▸ WHAT THE EXERCISE ASKS
Within the records below is a range that opens at the line with "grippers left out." and closes at the line with "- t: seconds". Return that range word for word, both ends included, and only that range.

*** DATASET RECORDS ***

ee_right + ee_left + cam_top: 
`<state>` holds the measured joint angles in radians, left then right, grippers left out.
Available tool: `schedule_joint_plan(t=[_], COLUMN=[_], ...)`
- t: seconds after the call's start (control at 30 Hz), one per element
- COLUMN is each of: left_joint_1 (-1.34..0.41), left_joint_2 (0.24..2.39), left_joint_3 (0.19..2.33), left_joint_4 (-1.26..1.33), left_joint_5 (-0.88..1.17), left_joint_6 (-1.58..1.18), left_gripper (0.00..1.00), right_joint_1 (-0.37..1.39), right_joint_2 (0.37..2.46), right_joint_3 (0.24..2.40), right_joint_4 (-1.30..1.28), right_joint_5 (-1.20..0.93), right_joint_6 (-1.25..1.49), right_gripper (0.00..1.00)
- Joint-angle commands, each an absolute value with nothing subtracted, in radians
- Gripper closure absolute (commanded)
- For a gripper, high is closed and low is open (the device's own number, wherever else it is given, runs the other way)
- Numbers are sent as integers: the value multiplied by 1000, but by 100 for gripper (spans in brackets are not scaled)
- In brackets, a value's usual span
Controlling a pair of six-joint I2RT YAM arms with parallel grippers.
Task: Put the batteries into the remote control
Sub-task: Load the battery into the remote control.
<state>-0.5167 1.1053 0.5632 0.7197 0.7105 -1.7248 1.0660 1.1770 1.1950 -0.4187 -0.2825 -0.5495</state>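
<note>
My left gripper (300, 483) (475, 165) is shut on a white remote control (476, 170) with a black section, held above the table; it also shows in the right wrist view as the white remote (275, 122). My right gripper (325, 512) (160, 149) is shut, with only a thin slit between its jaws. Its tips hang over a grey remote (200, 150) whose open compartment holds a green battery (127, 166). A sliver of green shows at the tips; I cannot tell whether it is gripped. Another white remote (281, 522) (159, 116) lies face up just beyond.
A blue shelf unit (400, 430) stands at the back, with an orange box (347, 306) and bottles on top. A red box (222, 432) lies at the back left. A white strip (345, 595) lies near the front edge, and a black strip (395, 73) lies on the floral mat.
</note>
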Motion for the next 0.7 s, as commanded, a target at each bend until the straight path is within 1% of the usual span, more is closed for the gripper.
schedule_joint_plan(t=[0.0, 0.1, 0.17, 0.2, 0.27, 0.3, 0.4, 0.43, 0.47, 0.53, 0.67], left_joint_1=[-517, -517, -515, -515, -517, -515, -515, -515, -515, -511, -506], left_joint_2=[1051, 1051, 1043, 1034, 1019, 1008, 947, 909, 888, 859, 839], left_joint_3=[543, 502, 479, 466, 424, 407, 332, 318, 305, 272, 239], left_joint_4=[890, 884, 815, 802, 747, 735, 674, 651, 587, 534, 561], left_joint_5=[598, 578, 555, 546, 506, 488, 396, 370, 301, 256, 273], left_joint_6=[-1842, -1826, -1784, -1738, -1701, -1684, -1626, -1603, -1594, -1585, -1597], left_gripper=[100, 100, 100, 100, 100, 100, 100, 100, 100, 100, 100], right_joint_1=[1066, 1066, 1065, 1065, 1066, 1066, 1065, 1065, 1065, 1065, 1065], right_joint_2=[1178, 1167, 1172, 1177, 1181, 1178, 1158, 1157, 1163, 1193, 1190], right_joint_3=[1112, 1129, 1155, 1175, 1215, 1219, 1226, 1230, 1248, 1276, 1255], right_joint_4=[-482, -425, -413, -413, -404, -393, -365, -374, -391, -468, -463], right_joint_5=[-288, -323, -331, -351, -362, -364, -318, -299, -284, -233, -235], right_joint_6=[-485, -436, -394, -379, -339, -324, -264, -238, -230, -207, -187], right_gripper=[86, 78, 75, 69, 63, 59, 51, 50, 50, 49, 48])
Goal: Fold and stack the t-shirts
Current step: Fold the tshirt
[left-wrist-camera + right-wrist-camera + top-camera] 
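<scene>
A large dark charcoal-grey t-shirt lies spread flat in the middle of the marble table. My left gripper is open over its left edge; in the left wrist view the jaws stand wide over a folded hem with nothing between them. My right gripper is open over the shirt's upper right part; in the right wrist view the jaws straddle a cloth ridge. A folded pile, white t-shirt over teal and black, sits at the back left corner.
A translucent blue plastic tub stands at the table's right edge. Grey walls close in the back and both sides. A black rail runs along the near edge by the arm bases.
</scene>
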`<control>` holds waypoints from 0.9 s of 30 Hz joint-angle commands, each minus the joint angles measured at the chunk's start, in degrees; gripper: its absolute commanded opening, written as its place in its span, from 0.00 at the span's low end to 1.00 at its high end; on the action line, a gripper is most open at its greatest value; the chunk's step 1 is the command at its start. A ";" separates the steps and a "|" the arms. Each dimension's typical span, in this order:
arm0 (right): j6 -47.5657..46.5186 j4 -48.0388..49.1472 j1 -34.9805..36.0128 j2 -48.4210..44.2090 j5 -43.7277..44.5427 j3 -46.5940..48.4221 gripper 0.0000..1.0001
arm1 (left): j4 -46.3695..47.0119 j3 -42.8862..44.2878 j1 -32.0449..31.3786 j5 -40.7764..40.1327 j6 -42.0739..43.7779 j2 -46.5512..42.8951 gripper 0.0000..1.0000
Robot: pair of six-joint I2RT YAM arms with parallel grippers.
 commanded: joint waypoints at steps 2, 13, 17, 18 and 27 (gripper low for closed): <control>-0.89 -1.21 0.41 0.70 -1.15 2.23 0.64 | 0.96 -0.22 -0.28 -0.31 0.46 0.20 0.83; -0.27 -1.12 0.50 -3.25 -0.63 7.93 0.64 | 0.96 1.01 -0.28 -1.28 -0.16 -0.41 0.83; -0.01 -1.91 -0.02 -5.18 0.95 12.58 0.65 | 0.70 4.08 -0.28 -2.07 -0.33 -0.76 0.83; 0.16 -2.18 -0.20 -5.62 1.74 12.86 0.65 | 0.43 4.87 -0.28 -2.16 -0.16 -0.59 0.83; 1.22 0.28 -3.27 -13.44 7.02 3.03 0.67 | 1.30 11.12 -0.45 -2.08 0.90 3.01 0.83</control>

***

▸ EXERCISE OUTPUT
`<state>` holds the measured joint angles in radians, left then right, grippers left out.
Available tool: `schedule_joint_plan(t=[_], COLUMN=[_], ...)`
- t: seconds after the call's start (control at 30 Hz), one per element

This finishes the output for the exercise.